ロバート・ルイス・ステイーブンソンの『ジキルとハイド』
言葉は聞いたことあったけど、話自体は知らなかったので今回読んでみました。
『ジキルとハイド』
1885年にイギリスの作家ロバート・ルイス・スティーブンソンによって書かれた。
1886年に出版
原題は『The Strange Case of Dr.Jekyll and Mr.Hyde』
通称『ジキルとハイド』
世界中で訳されており、日本語版の訳書も多数。
また、映画、ドラマ、ゲーム、舞台、ミュージカルなど様々な媒体において展開されている作品。
今回読んだのは、新潮文庫より出版されている田口俊樹訳のもの。
あらすじ
弁護士のアタスンと親戚のエンフィールドは、日課となっていた日曜日の散歩に出かけていた。
とある裏通りに差し掛かった時、エンフィールドが2階建ての一軒家の戸口を指差し、ある出来事について話し始めた。
見るものを不快にさせるような小さな男が、ある少女にぶつかった。
男は少女に謝るばかりか、平然と少女を踏みつけ立ち去ろうとした。
少女の家族がその男に詰め寄り、『ハイド』と名乗るその男は少女の家族に100ポンドを支払うこととなった。
そして、その受け渡し場所となったのが目の前にある2階建ての建物なのだと。
その家はアタスンの顧客であり、友人でもあるジキル博士の屋敷だった。
そして、アタスンはジキル博士から不可解な遺言状を受け取っていた。
それは『ヘンリー・ジキル死亡の際は、その財産の全てを友人であるエドワード・ハイドへ相続する』というものだった。
ジキル博士の屋敷に出入りしている謎の小男ハイド。
そんなある日、ハイドがステッキで老紳士を殺害するという事件が起こる。
聞いたことはあったけど
『ジキルとハイド』という言葉は今までに何度も聞いたことがあった。
それがどこで、どのような形だったかは思い出すことはできない。
しかし、この言葉はどこかで確実に僕の耳に入っていて、それは決して一度や二度ではない。
今回、初めて原作となる小説を読んだ。
文庫で150ページほどの短い小説だ。
小説を読んでみて、なぜこの話が現代に至るまで読まれていて、たくさんの媒体で再構築されているのかが少しだけ分かったような気がした。
これはジキルという男が、自分の別人格としての存在『ハイド』を作る話だ。
ジキルは博士として自分が高貴でいなければならないことは理解しながらも、自分の中には黒い欲望があることを自覚していた。
そして、その欲望を何らかの形で表出しなければならないことも。
研究を重ねたジキルは、外見を変える薬品を作り出す。
そして、別人格『ハイド』として黒い欲望を出していくこととなる。
ハイドが何をしようとも、ジキルの姿に戻ればハイドは存在しなくなるのだ。
しかし、次第にジキルはハイドの方へと引きずり込まれていく。
目を覚ますとハイドの姿になっているようなことが起き始める。
最終的にジキルは自殺する。

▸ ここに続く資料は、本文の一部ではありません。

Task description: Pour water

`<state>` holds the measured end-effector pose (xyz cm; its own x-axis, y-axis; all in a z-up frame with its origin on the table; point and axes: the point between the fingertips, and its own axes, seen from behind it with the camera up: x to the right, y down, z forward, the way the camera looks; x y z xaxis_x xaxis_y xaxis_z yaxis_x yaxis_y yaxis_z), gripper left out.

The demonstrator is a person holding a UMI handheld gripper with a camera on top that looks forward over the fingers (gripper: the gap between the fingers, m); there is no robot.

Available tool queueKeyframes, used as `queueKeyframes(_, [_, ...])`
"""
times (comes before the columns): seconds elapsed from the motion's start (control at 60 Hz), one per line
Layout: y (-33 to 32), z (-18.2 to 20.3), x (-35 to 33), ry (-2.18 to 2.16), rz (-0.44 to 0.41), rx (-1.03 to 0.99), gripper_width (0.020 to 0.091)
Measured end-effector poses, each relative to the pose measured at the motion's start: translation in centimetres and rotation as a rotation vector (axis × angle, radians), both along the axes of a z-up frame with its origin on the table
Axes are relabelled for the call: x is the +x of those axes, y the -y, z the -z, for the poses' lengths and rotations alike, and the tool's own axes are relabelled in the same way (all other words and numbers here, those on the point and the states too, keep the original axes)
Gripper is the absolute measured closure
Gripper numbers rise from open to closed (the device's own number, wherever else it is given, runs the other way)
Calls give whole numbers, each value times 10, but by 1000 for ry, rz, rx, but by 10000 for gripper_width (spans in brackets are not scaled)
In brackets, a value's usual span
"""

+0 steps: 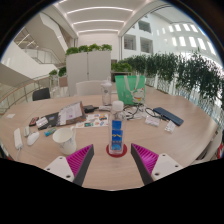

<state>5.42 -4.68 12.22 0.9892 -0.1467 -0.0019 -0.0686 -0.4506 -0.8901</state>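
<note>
The water bottle stands upright on the bench, just ahead of the gripper, whose jaws are spread wide with nothing in them. A pink cup sits off to one side. An off-centre approach could easily knock the bottle over.

Bottle blocks lane between open tool fingers; white cup crowds left; right side bare.
</note>
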Motion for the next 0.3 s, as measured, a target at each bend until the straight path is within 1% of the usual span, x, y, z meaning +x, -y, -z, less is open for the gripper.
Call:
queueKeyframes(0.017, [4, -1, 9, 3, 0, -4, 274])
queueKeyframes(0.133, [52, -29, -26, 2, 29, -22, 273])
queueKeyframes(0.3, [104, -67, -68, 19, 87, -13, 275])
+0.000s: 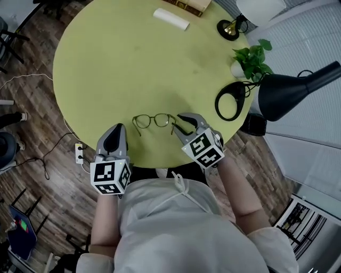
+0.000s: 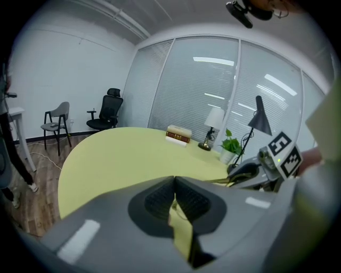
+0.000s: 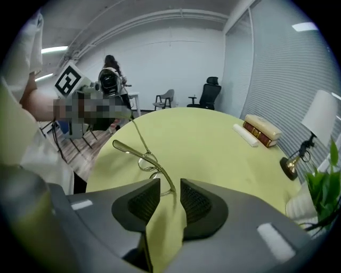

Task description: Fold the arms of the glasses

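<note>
Thin-framed glasses (image 1: pixel 154 120) lie on the round yellow-green table (image 1: pixel 122 64) near its front edge, lenses side by side and arms unfolded. My right gripper (image 1: pixel 177 123) is just right of them, open. In the right gripper view the glasses (image 3: pixel 143 158) stretch away from my jaws, and the near end of one arm lies in the gap of the right gripper (image 3: pixel 170 187), with neither pad pressing on it. My left gripper (image 1: pixel 119 128) sits left of the glasses, apart from them. In the left gripper view the left gripper (image 2: pixel 174 181) is shut, its tips meeting with nothing between them.
A black desk lamp (image 1: pixel 287 90) with a ring base (image 1: pixel 230 101) and a potted plant (image 1: pixel 250 61) stand at the table's right. A white roll (image 1: pixel 171 19), a book (image 1: pixel 189 4) and a small brass-footed lamp (image 1: pixel 230 27) are at the far side. The table edge runs just below both grippers.
</note>
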`<state>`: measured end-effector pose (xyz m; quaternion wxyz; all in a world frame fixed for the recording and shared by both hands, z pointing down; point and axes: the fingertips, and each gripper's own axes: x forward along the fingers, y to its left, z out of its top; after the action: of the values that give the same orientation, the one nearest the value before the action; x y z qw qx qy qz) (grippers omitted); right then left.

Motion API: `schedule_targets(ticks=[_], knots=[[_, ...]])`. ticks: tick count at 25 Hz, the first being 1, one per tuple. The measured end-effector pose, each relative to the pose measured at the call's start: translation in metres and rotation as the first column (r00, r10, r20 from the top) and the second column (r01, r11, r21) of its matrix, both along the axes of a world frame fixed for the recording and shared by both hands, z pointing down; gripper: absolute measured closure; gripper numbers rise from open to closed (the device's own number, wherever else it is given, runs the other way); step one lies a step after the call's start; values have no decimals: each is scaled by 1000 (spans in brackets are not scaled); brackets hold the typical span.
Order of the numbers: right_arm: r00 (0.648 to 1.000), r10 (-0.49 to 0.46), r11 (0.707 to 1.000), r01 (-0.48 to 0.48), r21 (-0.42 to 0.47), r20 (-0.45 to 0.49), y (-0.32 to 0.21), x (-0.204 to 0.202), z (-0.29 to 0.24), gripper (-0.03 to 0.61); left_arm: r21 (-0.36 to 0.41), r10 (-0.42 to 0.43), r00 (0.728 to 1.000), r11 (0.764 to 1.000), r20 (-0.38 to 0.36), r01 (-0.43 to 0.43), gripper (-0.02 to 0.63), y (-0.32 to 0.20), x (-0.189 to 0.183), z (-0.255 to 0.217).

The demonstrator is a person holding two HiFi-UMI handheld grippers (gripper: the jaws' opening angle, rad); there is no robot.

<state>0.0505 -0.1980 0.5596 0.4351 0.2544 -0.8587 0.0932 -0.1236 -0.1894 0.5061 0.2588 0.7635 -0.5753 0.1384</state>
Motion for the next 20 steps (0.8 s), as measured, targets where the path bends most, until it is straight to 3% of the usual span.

ハイドの姿のまま。
普遍性を持つ物語
この話はたくさんのことを含んでいる小説だ。
ジキルは自分の中の悪の部分を担う役割としてハイドを生み出す。
しかし、次第にコントロールできなくなっていってしまう。
善と悪という宗教的な、道徳的なテーマを扱っている小説だ。
さらにミステリーであると同時に、ジキルが変身する様子はファンタジーでもある。
そして、当時のロンドンの様子を垣間見ることのできる小説でもある。
そう考えると何と深い話なのだろう。
『許されざることを犯す欲望』は現代においても誰しもが多かれ少なかれ持っている欲望だ。
ほとんど全ての人はそれを理性で抑えて生活している。
ジキルは、もっと言えば作者のロバート・ルイス・ステイーブンソンはその欲望を何とかして処理する方法を考えたのだ。
しかし、それは失敗に終わる。取り返しのつかないこととなり、最後は命を落とす。
100年以上も前の人がこんなことを考えていたと思うと、すごいなと思う。
『ジキルとハイド』は現代にも通ずる普遍的な話だ。
今回は小説として読んだけど、舞台や映画なども機会があれば見てみたい。